Mr. Stein. Actually, the bill that Congressman Garrett has
written gives the trustee the ability to determine what is in
the best interests when it comes to the recovery of customer
property, that second pool of money that Congressman Perlmutter
was referring to. So those moneys that are recovered--we are
talking about everybody getting their $500,000--the pool of
money that is recovered, the trustee now has the ability to
look to the SIPA legislation and say, what is the most
equitable way to distribute this money? Do we give most of it
to the small investor? Do we give most of it to the large
investor? How are we going to split it?
Mr. Carney. That seems to me to be a fundamental question.
My time has run out. I may have additional time at some
point. But I appreciate everybody coming in. Again, thank you
to the chairman and the ranking member for your tenacity on
this issue.
Chairman Garrett. Thank you. And we are going to stay for 5
more minutes and then go to vote, or 10 more minutes, to go a
second round, without objection.
So, Mr. Hammerman and Mr. Harbeck, you have heard the
testimony or the statements by Ms. Shean and Mr. Friedman as to
how Mr. Shean invested and how Mr. Friedman invested. Can you
tell the committee, and I guess all the American public who is
watching them as just regular investors going forward, can you
tell us what exactly did they do as regular investors that was
wrong in their process of making their investments?
Mr. Harbeck. Chairman Garrett, these victims did nothing
wrong, nor has anyone ever said that they did.
Chairman Garrett. Okay.
Mr. Hammerman, as far as the clients or the institutions in
your association, would you say on their behalf that either one
of them did something wrong as far as their selection?
Mr. Friedman told how he went out and knew about it,
actually went to the company and went through it, which is sort
of amazing. That, to me, is due diligence. Do you think they
did anything wrong?
Mr. Hammerman. Absolutely not, Mr. Chairman. These are
victims of terrible financial crimes.
Chairman Garrett. So if America is watching right now, and
they put themselves in the shoes of Ms. Shean and Mr. Friedman,
and that those two people did absolutely everything right, and
looking, they went in and they saw the SIPC logo there, Mr.
Harbeck, and they saw that there was a guarantee that SIPC
would protect them, and now America realizes there is no
protection, as you were saying before, both of you were saying
before, for fraud or these Ponzi schemes, what is the answer
then for other Americans?
Mr. Hammerman, should there be an addendum, or Mr. Harbeck,
should there be an addendum on the SIPC logo that when they go
into Mr. Hammerman's, any of the firms in his association,
should there be a bold statement saying that you are protected
by SIPC; however, if there is fraud by this firm or if there is
a Ponzi scheme by this firm, you will not be protected? I am
willing to do that. Are you?
Mr. Harbeck. Chairman Garrett, SIPC has given $800
million--
Chairman Garrett. Answer the question.
Mr. Harbeck. I am. $800 million to the victims of a Ponzi
scheme.
Chairman Garrett. But you are not to this one.

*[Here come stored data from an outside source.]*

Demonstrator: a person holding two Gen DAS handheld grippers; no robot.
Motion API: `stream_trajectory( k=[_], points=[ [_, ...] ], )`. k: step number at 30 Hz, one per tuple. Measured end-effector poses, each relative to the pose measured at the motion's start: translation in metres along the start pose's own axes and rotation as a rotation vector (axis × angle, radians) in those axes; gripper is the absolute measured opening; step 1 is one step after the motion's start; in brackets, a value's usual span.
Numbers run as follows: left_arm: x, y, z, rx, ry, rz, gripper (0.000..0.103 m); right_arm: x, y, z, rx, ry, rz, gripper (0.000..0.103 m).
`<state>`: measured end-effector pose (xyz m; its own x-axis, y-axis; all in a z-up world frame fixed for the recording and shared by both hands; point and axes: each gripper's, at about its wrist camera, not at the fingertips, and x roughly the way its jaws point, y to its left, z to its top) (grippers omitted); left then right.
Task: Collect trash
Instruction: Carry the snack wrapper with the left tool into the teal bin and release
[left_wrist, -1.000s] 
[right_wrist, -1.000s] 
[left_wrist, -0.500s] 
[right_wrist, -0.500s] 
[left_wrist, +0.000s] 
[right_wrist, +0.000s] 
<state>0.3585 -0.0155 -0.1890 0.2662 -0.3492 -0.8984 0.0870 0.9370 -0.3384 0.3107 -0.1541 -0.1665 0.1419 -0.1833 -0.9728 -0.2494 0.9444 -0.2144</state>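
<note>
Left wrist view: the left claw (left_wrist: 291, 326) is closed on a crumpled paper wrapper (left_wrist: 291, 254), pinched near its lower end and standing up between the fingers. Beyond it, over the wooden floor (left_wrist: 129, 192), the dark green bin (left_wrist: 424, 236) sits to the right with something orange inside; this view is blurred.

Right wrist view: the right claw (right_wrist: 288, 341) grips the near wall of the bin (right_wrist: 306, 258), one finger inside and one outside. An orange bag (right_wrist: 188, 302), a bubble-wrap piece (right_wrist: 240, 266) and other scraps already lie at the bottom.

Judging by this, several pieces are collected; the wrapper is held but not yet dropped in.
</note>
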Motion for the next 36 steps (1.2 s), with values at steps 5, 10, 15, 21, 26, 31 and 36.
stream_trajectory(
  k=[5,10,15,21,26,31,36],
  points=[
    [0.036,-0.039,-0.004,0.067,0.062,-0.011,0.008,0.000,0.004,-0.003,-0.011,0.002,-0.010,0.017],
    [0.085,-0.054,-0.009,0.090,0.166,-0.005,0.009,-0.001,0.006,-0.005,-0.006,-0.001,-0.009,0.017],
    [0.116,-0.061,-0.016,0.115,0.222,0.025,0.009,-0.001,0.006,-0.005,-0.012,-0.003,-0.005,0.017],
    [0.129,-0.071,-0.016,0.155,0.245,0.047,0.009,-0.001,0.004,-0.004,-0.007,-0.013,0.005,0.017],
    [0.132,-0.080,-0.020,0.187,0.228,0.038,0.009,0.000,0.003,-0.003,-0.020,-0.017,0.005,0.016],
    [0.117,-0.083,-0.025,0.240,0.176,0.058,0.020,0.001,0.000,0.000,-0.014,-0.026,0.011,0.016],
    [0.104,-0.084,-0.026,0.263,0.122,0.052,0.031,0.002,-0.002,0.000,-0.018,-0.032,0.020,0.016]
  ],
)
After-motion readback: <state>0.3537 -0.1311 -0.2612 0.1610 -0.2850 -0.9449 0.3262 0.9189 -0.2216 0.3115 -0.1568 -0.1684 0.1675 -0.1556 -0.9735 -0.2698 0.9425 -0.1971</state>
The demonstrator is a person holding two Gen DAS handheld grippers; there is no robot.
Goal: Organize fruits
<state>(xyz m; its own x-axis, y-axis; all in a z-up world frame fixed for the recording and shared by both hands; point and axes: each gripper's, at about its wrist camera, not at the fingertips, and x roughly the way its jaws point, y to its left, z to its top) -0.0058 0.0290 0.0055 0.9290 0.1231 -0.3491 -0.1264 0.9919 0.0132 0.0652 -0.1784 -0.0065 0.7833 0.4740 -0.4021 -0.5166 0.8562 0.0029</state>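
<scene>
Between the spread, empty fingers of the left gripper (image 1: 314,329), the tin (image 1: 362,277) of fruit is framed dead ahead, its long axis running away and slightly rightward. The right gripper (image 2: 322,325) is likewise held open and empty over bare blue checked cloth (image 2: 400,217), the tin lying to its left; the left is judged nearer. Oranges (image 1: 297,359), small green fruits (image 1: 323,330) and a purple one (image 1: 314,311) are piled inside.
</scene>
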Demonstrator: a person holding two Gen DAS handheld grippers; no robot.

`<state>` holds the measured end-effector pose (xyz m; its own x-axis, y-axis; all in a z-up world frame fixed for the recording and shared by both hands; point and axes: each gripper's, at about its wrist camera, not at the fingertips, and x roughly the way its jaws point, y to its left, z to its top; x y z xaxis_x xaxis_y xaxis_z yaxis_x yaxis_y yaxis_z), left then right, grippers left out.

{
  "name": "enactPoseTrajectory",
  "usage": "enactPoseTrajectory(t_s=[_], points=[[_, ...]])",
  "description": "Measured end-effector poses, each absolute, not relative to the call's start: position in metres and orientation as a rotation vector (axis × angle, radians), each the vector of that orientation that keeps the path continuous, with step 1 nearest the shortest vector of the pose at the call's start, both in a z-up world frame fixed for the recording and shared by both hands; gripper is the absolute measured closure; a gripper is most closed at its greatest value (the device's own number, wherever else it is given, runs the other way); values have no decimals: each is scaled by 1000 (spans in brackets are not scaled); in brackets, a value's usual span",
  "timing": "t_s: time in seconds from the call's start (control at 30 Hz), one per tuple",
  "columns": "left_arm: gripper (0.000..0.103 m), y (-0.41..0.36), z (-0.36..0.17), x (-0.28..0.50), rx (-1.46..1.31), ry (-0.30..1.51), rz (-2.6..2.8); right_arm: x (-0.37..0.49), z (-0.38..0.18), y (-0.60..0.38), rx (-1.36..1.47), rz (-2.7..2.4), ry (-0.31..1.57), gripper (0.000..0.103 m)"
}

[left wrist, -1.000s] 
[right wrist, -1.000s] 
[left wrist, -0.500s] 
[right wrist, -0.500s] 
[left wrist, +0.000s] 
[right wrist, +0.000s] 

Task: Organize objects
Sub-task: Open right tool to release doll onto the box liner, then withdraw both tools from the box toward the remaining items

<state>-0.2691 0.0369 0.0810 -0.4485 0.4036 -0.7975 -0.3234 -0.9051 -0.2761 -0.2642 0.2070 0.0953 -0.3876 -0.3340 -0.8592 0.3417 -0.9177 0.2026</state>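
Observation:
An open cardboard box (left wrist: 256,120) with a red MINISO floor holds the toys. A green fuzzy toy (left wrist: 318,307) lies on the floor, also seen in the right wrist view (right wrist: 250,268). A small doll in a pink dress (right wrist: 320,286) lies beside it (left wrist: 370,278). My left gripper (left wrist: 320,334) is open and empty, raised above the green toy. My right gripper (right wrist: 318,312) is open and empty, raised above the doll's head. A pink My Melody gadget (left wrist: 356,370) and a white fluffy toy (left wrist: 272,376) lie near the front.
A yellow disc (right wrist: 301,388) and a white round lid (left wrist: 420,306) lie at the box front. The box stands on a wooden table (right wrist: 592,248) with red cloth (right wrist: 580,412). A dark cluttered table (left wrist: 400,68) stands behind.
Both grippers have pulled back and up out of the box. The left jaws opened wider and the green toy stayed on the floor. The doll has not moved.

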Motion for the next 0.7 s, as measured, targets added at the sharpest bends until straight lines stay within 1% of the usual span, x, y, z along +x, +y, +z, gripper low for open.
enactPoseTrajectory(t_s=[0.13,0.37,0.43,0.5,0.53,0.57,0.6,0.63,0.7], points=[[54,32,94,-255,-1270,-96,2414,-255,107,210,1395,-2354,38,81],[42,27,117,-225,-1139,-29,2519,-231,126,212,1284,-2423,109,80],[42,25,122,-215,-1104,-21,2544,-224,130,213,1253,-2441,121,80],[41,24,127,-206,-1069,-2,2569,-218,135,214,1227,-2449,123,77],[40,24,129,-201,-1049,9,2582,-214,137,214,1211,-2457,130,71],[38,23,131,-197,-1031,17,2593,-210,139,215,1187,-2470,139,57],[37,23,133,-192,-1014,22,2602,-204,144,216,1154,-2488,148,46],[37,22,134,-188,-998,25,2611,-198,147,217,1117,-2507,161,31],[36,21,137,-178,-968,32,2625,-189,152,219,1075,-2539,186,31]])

Mr. Harbeck. Yes, sir, $800 million.
Chairman Garrett. Not to Ms. Shean, you haven't. Not to Mr.
Friedman, you haven't.
Mr. Harbeck. No. We have not started a liquidation
proceeding for Stanford because the courts have upheld the
position that it is inappropriate to start such a case.
Chairman Garrett. Ms. Kogutt?
Ms. Kogutt. That is under appeal right now with the D.C.
Circuit Court.
Chairman Garrett. So, in the Madoff situation, then, are
you willing to say that if they had invested in Madoff, as
opposed to in Mr. Stanford's case, you are saying in this case,
you are willing now to have SIPC advances being made so that
they can be guaranteed that those payments will be made?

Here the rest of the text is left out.